Singapore-Vietnam Learning Expedition 2014
April 3, 2014 -- Guest post by Katherine Gray T'15 --
It’s hard to believe that a week ago I was walking around the Nike factory outside Ho Chi Minh City, watching scraps of leather and plastic become the Nike Air Force I. A few days before that, my Tuck classmates and I were at the Ministry of Planning and Investment in Hanoi, asking the Director of Foreign Investment about the challenges of and opportunities for developing the workforce and infrastructure in Vietnam. And even before that, I was at Unilever headquarters in Singapore, learning about sustainability. Between those visits was a boat tour of Ha Long Bay (photo above), dinners at hawker stalls, TuckTails with alumni living abroad, and so much more.
These experiences were all part of my Learning Expedition to Singapore and Vietnam that I took this spring break with 28 other T’14s and ‘15s, led by Professor Paul Argenti. The trip was incredible. What made it so special, though, was the fact that I had just finished most of my core classes at Tuck, and every visit was a chance for me to see the principles and theories I had studied so hard for the past seven months come to life.
When I think about my learning experiences at Tuck, I appreciate how many of them are outside the classroom. This is not to say that my courses aren’t engaging – they are – but Tuck provides so many opportunities where I can apply my lessons, and that’s when the real learning happens. This Learning Expedition is my favorite example to date.
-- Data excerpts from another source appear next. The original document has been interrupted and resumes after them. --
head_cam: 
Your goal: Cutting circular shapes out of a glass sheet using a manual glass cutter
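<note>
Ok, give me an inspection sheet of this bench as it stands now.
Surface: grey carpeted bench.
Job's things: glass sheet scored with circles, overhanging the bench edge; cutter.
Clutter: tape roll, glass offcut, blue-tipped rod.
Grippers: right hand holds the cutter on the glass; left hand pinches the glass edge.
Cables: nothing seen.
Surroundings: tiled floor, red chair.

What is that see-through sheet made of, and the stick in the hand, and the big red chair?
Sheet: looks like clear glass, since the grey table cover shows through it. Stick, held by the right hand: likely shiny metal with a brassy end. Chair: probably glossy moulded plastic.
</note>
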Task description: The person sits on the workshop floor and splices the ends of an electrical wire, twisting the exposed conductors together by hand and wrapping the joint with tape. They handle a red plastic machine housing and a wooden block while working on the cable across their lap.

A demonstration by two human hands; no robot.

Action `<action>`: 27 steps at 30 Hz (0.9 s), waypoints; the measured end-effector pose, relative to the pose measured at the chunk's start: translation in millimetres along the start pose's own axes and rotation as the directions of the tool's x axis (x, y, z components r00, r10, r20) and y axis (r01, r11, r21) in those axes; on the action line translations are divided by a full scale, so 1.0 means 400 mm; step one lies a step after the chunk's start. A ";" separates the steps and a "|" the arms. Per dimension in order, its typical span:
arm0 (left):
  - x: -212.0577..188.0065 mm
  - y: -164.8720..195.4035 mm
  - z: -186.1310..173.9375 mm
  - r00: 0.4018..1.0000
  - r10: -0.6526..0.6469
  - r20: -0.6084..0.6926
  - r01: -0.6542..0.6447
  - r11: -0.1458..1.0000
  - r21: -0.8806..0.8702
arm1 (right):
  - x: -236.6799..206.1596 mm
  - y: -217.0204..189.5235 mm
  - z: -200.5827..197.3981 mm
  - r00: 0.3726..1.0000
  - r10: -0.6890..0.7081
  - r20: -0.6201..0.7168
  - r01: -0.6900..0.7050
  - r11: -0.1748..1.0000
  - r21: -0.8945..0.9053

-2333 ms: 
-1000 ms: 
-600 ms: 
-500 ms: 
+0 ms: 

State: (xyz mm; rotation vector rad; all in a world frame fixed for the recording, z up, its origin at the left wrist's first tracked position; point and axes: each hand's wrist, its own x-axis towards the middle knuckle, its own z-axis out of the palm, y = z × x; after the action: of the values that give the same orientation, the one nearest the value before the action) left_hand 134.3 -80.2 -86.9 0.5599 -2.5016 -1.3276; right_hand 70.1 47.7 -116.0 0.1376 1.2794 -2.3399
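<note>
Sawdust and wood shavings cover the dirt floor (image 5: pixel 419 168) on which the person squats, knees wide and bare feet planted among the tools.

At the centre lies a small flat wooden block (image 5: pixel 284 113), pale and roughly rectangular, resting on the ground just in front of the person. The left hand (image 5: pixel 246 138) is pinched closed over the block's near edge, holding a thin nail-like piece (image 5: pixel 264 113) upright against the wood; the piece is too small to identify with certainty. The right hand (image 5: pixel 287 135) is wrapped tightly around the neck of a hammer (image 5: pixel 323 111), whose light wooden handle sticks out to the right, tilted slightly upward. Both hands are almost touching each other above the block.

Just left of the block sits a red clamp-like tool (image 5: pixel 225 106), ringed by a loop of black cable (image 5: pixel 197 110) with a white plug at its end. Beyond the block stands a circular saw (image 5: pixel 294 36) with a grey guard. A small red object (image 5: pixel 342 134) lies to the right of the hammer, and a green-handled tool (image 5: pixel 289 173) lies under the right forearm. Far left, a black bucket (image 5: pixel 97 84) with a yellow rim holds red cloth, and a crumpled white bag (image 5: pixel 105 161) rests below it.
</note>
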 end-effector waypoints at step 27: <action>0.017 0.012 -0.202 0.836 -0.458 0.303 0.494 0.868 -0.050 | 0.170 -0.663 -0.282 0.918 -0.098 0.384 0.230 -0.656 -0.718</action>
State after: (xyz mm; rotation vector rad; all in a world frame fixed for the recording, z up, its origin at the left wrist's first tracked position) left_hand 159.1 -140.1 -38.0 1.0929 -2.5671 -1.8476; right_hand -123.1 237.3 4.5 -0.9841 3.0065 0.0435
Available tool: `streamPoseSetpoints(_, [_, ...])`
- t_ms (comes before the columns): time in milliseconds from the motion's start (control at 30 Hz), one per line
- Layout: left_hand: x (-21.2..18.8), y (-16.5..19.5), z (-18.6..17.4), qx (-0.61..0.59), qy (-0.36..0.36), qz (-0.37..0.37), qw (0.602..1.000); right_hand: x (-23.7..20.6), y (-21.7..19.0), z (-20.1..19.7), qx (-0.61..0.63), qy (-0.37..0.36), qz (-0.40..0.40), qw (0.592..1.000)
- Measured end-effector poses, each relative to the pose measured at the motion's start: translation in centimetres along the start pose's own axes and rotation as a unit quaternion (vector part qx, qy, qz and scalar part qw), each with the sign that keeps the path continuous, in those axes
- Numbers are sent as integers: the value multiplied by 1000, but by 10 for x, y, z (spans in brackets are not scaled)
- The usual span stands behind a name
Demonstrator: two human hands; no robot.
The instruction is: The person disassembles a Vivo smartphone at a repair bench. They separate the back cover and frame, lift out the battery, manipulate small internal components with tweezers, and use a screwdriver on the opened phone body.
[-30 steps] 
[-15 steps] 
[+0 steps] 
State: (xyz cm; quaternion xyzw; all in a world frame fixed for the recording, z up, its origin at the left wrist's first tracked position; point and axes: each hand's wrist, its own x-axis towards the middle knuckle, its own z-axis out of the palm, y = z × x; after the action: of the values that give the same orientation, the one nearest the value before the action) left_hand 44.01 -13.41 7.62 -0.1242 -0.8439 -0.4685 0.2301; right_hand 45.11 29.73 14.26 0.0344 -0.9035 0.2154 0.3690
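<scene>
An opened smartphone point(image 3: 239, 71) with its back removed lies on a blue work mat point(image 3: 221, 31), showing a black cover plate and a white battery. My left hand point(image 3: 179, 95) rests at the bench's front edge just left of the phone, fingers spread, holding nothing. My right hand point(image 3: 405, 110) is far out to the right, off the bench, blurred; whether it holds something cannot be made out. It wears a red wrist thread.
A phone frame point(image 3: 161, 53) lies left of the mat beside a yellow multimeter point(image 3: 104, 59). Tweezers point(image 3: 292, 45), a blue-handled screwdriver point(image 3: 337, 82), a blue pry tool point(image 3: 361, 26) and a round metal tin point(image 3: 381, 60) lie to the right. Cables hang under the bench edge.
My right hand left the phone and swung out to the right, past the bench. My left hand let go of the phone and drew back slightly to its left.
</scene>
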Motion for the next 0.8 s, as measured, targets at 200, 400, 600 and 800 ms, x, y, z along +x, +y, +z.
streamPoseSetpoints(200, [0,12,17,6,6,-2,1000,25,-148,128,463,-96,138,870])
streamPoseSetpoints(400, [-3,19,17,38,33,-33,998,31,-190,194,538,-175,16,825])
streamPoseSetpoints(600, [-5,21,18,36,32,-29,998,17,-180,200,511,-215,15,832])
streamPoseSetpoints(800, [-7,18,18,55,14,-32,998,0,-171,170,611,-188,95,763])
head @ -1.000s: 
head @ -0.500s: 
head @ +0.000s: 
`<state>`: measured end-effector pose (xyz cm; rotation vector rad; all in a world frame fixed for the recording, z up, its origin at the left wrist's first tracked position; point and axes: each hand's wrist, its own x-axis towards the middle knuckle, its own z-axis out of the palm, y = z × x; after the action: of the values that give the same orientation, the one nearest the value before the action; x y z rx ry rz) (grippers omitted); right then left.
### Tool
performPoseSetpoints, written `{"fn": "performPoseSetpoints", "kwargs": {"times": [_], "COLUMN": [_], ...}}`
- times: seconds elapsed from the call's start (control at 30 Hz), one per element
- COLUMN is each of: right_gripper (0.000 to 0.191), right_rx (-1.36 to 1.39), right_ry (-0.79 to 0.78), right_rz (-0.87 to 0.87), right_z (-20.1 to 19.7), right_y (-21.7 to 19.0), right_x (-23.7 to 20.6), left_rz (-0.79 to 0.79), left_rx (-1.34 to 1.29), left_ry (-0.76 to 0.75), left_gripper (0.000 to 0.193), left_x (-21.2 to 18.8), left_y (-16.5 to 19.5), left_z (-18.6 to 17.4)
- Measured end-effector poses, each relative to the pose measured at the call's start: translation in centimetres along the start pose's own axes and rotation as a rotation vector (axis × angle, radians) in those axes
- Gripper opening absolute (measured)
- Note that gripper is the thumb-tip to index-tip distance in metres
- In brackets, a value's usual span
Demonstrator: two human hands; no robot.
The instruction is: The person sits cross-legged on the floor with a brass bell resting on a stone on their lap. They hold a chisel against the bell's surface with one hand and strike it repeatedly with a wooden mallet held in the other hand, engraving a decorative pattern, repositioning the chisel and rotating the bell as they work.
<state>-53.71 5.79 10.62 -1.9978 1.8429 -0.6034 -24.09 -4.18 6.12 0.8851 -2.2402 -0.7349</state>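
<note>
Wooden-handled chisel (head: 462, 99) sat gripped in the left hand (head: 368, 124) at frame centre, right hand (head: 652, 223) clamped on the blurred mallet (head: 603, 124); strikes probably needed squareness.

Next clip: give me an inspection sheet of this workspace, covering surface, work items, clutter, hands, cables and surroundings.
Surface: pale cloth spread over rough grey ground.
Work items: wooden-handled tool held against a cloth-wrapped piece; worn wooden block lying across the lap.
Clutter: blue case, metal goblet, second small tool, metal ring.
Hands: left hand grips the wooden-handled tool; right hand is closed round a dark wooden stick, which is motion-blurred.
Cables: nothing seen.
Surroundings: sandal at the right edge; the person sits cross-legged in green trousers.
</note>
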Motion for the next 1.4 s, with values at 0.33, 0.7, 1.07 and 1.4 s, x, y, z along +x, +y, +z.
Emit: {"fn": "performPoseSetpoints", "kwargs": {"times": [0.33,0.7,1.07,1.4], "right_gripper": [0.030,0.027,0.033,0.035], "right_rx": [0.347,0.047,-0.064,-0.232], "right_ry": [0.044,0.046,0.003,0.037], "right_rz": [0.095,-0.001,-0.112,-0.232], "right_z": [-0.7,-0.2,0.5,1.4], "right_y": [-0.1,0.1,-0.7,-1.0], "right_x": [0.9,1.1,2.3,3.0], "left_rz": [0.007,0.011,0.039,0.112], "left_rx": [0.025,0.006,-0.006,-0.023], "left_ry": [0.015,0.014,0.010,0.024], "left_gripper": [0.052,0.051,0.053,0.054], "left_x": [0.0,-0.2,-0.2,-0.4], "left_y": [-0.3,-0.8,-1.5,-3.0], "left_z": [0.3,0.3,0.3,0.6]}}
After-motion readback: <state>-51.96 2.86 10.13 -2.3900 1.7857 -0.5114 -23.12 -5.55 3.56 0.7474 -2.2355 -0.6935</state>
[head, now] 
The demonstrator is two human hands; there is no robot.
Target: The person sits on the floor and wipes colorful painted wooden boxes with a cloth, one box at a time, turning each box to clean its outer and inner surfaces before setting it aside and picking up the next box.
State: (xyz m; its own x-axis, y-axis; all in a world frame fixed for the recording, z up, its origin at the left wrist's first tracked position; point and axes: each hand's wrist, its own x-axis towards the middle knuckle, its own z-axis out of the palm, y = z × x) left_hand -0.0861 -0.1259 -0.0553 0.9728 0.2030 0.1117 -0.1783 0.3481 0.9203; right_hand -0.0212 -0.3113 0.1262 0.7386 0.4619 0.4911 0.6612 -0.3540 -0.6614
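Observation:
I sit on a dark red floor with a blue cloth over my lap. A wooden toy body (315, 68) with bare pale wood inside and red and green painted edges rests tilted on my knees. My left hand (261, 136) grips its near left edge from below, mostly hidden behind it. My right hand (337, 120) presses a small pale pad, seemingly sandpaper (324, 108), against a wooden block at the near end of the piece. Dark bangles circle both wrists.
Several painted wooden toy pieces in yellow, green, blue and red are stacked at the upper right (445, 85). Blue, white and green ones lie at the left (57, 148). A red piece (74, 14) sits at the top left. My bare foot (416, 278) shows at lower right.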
The trip was a chance for me to see how far I had come since starting at Tuck. Watching workers and machines at the Intel factory, I appreciated how Intel investing in the Vietnamese workforce through programs to foster a higher-skill level not only helped Intel find workers for its factories, but also helped grow the economy of Vietnam as a whole by moving the country to a higher PPF (Production Possibilities Frontier) – a concept from the General Economics for Managers course. Talking about the Singapore leader, Lee Kuan Yew, how influential he has been in shaping Singapore and its success, and what his succession strategy might be reminded me of discussions I had had in Personal Leadership about leadership style and how important it is to create a structure and system that can exist without you. At dinner, I drew on takeaways from our Strategy cases, when I talked to the Director of the US Consulate in Ho Chi Minh about MacDonald’s opening its first franchise in Vietnam and how it had to revamp and manage the supply chain there. The examples are endless.
But while I was drawing on these lessons, I was also learning about and exploring an area of the world I had never been to before. One of the items on my “Tuck Bucket List” was to travel to Asia, and I am so grateful that I was able to do it. I did everything I hoped for and expected, ate fabulous food, admired beautiful buildings, saw lovely landscapes. But I was also able to learn about these countries and this region on a deeper level given what I had just learned in Hanover, on the other side of the planet.